PERHAPS we should have been reassured that, in a full-page advert, in the last issue of the Herald, a stroke specialist supports the proposed changes to Eastbourne and Hastings hospitals, but we are not.
For a start, we’re left wondering who paid for this advert. Surely the funds of a cash-strapped NHS aren’t being used for propaganda purposes.
We also wonder why the author, as he claims, thinks that centralisation of the stroke units would make clot-busting drugs more freely available. Why would it?
We wonder, too, why he thinks there is a comparison between centralising London hospitals, in close proximity to each other and centralising far-flung hospitals here.
So, people accept that they should travel to centres of excellence for brain or heart surgery.
These, however, are not emergencies, while a stroke is.

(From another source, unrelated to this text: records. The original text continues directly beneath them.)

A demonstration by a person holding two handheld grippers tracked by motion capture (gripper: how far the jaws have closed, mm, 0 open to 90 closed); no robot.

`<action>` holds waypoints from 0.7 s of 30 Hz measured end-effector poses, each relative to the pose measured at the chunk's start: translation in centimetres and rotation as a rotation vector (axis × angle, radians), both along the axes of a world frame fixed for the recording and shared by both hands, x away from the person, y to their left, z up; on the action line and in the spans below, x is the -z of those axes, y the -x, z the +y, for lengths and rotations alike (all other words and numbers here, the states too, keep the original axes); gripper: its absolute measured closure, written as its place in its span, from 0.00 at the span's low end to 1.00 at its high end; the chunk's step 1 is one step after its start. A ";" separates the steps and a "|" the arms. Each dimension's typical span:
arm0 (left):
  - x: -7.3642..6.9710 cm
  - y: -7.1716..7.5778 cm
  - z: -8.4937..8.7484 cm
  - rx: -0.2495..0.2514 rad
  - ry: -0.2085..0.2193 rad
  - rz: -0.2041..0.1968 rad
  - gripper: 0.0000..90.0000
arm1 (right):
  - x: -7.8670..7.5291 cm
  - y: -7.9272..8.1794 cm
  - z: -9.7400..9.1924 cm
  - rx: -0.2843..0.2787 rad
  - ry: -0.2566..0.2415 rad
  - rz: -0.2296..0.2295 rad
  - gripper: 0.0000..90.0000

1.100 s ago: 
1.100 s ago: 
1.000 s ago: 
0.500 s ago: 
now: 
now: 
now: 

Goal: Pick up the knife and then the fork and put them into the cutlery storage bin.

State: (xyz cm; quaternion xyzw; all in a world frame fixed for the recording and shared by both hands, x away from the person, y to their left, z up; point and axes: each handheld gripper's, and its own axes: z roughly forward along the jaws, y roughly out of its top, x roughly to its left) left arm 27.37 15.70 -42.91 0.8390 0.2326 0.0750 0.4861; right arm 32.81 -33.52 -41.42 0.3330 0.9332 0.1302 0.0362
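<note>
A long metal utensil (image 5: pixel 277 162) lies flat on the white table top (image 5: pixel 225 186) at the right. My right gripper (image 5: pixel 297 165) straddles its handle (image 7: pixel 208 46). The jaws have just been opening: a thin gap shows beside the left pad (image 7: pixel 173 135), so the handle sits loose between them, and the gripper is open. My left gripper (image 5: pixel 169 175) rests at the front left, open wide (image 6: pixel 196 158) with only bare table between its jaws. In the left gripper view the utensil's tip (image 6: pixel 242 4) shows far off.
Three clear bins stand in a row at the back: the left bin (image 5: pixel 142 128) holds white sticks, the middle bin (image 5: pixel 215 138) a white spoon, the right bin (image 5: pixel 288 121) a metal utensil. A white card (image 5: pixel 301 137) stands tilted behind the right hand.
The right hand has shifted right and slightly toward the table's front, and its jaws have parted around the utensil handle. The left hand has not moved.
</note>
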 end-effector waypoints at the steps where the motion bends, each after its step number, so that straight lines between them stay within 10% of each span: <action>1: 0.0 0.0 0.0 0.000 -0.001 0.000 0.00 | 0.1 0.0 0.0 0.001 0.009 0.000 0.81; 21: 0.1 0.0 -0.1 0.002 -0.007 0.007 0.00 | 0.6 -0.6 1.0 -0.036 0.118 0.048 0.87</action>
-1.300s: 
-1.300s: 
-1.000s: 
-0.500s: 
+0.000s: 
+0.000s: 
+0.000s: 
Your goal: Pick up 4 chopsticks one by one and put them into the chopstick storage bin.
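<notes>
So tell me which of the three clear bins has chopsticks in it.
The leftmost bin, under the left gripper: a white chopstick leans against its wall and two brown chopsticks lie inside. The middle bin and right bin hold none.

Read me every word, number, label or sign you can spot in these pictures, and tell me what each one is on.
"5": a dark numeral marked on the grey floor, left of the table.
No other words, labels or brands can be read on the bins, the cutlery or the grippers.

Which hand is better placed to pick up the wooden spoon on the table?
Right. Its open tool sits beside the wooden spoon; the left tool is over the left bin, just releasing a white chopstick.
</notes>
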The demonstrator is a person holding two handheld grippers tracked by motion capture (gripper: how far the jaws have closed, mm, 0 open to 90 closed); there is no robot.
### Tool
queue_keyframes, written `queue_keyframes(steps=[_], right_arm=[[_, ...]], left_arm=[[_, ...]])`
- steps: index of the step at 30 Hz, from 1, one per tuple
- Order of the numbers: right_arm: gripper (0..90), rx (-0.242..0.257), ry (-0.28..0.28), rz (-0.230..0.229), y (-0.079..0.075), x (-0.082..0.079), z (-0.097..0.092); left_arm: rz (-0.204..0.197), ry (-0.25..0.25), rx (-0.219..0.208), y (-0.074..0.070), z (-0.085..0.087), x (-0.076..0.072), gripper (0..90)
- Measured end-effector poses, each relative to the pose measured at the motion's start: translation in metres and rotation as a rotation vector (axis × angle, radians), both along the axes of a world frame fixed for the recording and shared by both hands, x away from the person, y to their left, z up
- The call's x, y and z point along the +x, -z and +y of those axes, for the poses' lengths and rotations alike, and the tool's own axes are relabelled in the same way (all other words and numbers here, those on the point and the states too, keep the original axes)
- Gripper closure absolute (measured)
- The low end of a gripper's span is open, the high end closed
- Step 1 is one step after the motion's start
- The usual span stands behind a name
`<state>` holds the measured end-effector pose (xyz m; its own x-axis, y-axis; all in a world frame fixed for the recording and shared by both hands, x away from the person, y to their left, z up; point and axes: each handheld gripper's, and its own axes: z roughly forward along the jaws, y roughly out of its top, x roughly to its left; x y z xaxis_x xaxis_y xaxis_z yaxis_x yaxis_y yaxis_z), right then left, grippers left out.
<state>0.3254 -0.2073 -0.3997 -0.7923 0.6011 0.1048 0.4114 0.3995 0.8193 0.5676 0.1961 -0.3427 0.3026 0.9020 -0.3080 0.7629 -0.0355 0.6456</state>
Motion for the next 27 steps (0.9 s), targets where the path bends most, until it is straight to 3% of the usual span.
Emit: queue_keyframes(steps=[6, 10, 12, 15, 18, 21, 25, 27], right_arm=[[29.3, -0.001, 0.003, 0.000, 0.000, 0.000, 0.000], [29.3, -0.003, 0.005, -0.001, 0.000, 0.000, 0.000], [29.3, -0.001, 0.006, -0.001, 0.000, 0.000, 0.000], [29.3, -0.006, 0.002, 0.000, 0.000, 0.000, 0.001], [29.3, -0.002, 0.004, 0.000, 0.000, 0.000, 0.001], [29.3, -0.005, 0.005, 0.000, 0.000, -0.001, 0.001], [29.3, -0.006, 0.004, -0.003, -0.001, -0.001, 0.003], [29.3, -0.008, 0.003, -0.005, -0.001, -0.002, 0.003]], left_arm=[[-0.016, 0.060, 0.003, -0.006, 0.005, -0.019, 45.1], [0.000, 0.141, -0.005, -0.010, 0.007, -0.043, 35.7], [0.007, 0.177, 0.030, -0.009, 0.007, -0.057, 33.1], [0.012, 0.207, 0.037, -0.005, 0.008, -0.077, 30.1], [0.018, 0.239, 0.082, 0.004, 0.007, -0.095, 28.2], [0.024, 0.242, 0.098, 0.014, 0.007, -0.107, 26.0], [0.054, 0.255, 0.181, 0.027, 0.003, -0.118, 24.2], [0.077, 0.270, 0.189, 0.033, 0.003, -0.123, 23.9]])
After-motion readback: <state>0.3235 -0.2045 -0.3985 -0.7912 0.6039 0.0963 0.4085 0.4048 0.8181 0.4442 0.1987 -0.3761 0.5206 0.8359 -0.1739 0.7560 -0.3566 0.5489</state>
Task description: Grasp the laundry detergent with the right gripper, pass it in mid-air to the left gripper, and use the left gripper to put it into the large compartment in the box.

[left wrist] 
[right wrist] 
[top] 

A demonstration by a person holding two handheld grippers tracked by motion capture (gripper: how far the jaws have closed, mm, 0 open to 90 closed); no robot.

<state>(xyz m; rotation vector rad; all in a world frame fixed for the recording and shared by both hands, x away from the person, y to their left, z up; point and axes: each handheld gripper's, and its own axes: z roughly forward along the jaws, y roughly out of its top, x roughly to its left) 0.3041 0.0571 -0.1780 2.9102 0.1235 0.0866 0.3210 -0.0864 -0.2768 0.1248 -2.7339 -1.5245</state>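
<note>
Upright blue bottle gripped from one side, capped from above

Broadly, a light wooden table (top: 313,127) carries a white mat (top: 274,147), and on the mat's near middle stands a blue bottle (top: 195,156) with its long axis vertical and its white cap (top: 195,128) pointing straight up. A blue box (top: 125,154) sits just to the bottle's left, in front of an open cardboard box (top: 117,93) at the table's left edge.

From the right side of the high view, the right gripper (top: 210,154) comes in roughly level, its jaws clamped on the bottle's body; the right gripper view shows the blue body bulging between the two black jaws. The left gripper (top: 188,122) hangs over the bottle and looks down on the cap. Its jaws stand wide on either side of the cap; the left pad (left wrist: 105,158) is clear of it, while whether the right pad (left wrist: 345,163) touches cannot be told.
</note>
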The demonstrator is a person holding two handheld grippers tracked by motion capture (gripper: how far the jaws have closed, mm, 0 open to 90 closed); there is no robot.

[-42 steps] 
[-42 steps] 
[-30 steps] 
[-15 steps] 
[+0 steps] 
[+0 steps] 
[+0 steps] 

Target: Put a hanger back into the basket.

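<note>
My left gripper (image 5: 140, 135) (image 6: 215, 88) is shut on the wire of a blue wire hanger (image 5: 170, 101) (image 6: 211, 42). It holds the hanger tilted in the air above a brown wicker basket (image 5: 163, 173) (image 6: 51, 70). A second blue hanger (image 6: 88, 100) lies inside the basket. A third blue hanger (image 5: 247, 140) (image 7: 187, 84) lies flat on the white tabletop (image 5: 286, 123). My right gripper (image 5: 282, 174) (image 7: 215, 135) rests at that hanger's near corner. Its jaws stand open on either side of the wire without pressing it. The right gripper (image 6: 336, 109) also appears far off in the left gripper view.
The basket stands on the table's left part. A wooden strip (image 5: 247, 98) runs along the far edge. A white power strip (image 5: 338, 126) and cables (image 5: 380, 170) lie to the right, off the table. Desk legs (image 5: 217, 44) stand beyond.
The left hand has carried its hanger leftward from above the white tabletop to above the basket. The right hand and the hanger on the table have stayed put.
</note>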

Another highly dubious comparison.
The cat is let out of the bag, when the advert states that the hospitals will be put “for the first time on a sound financial basis”.
This will hardly reassure the great majority, who fear that these so-called improvements are really a vehicle for cut-backs.
The Eastbourne A&E is safe, we are told, but is it? Are any of the services safe?
As Pastor Neimoller might have put it: First, they came for the stroke unit, but I remained silent, because I had not had a stroke.
Then, they came for the maternity unit and I remained silent, because I was not pregnant.
Then, they came for orthopaedics, psychiatric, A&E and...I forgot not to fall ill.